◆ **What is needed**
Leave the pictures out. Transcribe exactly every line from the start of the records through the one containing "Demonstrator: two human".

Stored data entries
--- START ---

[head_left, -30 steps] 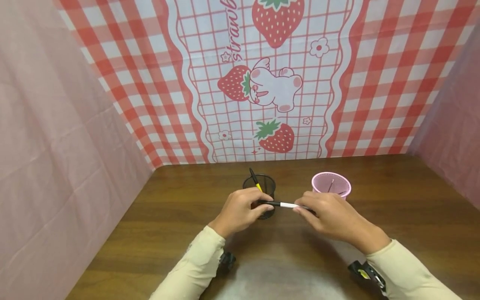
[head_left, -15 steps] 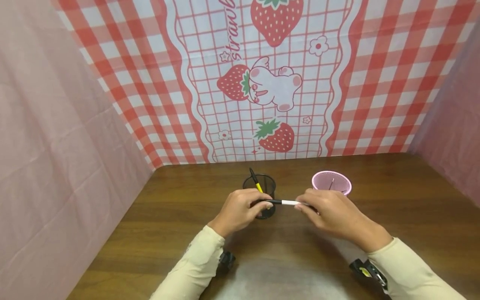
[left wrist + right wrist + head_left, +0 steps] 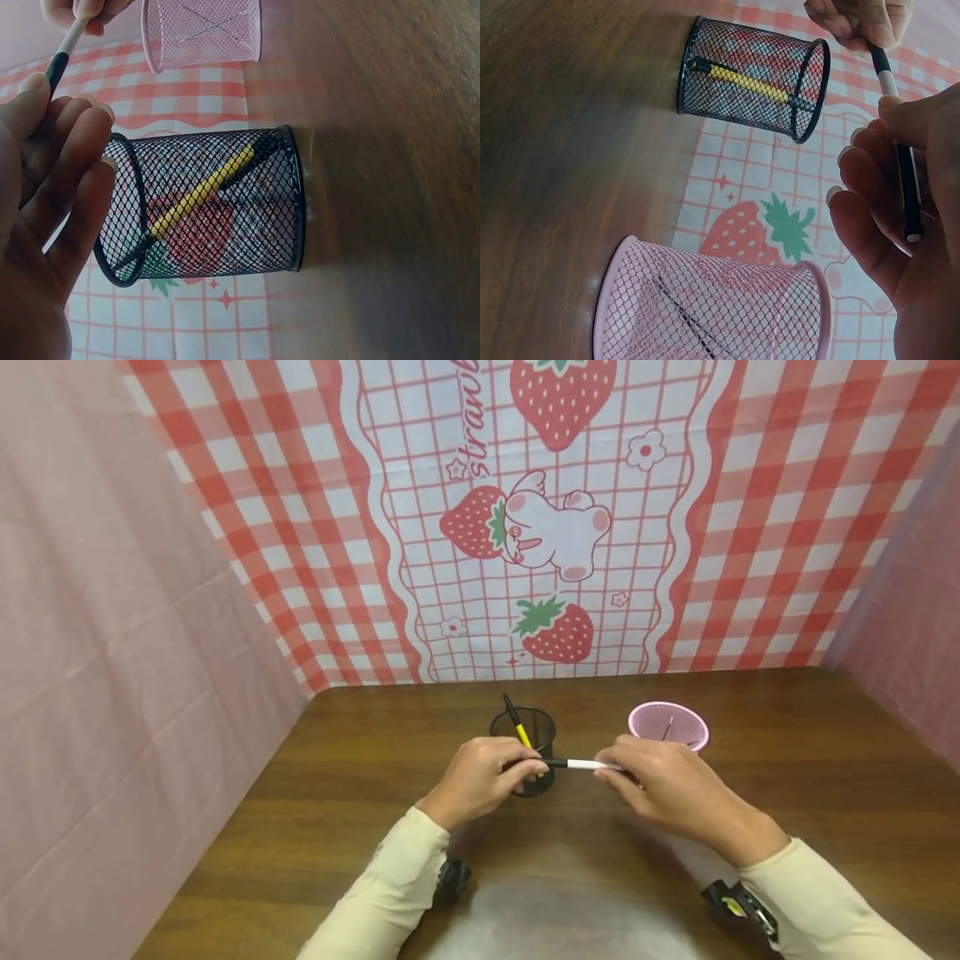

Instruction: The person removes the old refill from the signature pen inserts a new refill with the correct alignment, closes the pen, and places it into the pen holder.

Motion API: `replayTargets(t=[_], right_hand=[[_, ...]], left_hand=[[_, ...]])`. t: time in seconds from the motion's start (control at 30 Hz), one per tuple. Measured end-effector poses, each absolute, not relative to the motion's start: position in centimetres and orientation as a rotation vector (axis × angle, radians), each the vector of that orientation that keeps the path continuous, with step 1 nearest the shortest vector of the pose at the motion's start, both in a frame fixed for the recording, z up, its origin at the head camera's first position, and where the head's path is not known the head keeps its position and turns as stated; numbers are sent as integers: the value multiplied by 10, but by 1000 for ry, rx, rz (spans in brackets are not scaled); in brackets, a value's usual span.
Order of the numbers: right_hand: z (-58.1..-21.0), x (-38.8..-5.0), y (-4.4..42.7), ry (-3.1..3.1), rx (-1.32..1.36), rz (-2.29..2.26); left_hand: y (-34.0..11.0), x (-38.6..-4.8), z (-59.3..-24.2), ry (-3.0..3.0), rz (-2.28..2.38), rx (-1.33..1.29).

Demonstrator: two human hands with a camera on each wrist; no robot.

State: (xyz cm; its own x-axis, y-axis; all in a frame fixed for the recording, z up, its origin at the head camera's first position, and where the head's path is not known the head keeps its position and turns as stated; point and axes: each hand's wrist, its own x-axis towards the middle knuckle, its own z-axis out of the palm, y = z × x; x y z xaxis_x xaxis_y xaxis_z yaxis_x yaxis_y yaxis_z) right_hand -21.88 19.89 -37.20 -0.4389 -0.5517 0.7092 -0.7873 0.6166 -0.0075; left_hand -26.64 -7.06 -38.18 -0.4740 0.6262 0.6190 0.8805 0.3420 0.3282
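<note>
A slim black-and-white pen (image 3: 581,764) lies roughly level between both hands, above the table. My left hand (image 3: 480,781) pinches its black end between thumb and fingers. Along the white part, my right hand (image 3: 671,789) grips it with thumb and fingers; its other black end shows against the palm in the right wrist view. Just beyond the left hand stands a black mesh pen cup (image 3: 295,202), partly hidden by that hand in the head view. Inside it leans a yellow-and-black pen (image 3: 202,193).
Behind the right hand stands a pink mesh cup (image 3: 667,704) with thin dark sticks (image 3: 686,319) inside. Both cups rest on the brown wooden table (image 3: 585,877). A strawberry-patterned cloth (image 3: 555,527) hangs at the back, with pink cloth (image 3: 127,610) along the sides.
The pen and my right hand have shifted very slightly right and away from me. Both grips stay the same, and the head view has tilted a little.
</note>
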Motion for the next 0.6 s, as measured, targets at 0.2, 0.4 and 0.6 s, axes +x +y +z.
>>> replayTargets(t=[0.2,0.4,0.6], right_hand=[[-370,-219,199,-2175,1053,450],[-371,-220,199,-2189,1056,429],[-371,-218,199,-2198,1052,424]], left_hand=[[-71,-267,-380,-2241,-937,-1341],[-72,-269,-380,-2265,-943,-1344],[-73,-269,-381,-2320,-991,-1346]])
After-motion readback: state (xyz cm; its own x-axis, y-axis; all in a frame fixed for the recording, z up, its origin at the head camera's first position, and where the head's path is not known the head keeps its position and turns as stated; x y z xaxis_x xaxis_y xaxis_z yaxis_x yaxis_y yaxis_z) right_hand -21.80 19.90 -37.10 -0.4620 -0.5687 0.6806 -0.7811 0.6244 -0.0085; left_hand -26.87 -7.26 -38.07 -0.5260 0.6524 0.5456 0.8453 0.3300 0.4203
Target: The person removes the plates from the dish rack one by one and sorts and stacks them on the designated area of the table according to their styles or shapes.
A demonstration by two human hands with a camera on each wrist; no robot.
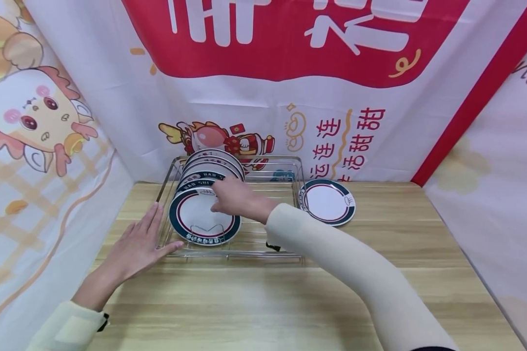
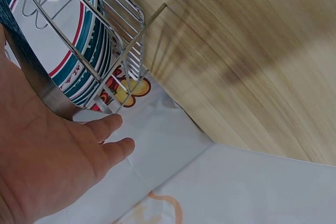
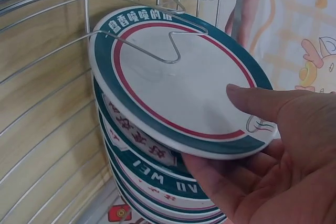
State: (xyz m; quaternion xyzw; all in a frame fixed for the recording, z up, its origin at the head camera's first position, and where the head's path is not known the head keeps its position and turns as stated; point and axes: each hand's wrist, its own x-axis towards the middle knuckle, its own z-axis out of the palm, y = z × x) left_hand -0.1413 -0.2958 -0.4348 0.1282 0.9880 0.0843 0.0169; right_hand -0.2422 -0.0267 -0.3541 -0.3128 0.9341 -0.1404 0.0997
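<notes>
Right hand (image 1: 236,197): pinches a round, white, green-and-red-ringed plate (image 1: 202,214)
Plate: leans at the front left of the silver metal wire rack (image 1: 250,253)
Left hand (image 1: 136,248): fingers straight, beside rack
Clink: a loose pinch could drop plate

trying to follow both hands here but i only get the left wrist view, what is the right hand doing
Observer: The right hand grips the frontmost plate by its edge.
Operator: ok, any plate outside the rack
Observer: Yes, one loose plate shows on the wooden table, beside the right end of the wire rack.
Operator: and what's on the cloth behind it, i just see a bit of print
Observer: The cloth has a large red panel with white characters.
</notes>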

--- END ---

◆ **Solution**
[head_left, -30 steps] 
[head_left, -15 steps] 
[left wrist + right wrist + head_left, +0 steps] 

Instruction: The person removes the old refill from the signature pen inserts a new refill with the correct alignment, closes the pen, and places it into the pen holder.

Motion API: `replayTargets(t=[_], right_hand=[[_, ...]], left_hand=[[_, ...]])`. t: time in seconds from the motion's start (control at 30 Hz), one per tuple. Measured end-effector poses, each absolute, not relative to the motion's start: position in centimetres and orientation as a rotation vector (axis × angle, radians), each the vector of that orientation that keeps the path continuous, with step 1 nearest the shortest vector of the pose at the motion's start, both in a frame fixed for the recording, z up, its origin at the head camera's first position, and where the head's path is not known the head keeps its position and turns as stated; numbers are sent as integers: the value multiplied by 10, but by 1000 for ry, rx, rz (spans in brackets are not scaled); in brackets, a value's usual span.
Order of the numbers: right_hand: z (-58.1..-21.0), x (-38.8..-5.0), y (-4.4..42.7), ry (-3.1..3.1), rx (-1.32..1.36), rz (-2.29..2.26); left_hand: y (-34.0..11.0), x (-38.6..-4.8), z (-59.3..-24.2), ry (-3.0..3.0), rz (-2.28..2.38), rx (-1.33..1.29).

Demonstrator: two human hands with a camera on each wrist; no robot.

Nothing further remains in the output.